Written consent is typically required for invasive procedures, but oral consent is often deemed sufficient for noninvasive treatments. Dr. Freeman and colleagues argue that, because external-beam radiotherapy can have “an invasive character from the patient’s perspective,” it, too, should be subject to written consent. In other words, the authors seem to accept the invasive/noninvasive distinction, arguing only that external-beam radiotherapy falls on the invasive side. By contrast, I would suggest that whether external beam radiotherapy is invasive or not, heightened standards of consent are essential. I take this position because I think that the relevant distinction is not between invasive and noninvasive procedures, but between procedures in which more, and procedures in which less, is at stake. In this regard, external-beam radiotherapy does not differ relevantly from technically more invasive procedures such as brachytherapy.
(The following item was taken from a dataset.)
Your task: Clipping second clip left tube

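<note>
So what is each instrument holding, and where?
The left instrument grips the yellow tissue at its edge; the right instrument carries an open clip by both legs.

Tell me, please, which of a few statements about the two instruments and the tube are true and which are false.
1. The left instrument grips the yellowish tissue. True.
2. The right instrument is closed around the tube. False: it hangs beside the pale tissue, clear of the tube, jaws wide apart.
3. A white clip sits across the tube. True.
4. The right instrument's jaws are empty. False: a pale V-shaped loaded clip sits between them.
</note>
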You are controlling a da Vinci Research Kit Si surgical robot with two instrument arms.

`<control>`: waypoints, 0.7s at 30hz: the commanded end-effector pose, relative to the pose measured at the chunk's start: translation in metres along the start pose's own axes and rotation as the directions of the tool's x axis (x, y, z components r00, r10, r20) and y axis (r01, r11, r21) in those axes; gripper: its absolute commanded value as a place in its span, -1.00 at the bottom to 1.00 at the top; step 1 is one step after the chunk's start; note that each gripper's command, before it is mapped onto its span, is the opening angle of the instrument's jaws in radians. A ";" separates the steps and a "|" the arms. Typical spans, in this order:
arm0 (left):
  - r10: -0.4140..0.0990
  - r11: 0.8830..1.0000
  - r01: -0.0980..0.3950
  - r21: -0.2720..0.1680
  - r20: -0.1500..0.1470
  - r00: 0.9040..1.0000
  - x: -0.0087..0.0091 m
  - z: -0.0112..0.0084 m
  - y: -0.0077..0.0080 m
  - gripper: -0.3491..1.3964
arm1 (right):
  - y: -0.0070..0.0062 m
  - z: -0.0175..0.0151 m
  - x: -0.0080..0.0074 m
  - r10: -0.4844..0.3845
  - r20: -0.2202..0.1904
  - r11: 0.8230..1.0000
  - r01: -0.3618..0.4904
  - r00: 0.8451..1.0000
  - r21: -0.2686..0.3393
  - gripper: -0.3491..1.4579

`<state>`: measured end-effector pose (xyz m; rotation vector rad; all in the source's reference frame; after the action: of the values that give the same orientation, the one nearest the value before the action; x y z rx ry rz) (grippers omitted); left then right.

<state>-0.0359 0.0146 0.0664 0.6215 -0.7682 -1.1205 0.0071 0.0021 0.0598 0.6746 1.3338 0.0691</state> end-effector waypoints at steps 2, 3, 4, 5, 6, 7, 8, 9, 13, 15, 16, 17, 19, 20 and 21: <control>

The authors reject the argument that implicit consent has been obtained simply because a “patient attends for consultation and follows through on all of the multiple steps that lead up to the treatment itself.” Here, it might be helpful to distinguish between consent and informed consent. Arguably, by following through on the steps that lead up to the treatment, patients are giving implicit consent in some minimal sense. However, it does not follow that that consent is adequately informed, which is crucial.
It is therefore clear that a heightened standard of informed consent is required for external-beam radiotherapy. The question, then, is whether written consent forms, tailored to the type and site of the tumour, constitute an improvement over the practice of documenting a discussion with the patient. Dr. Freeman and colleagues are correct that a consent form signed by a patient can be empowering to that patient in a way that a chart note, often not seen by the patient, cannot. It is also the case that written forms can avoid the problem of doctors forgetting to mention relevant information. In this way, consent forms can function like a version of a surgical checklist.
However, a serious danger inherent in written consent forms must be avoided if the benefits are not to be outweighed by the costs—specifically, the tendency for written consent forms to become a substitute for obtaining informed consent. Instead of actually informing the patient, the doctor invites the patient to read and sign a form. Patients often do both perfunctorily. Thus, it is crucial that written consent be an aid to, rather than a substitute for, truly informed consent.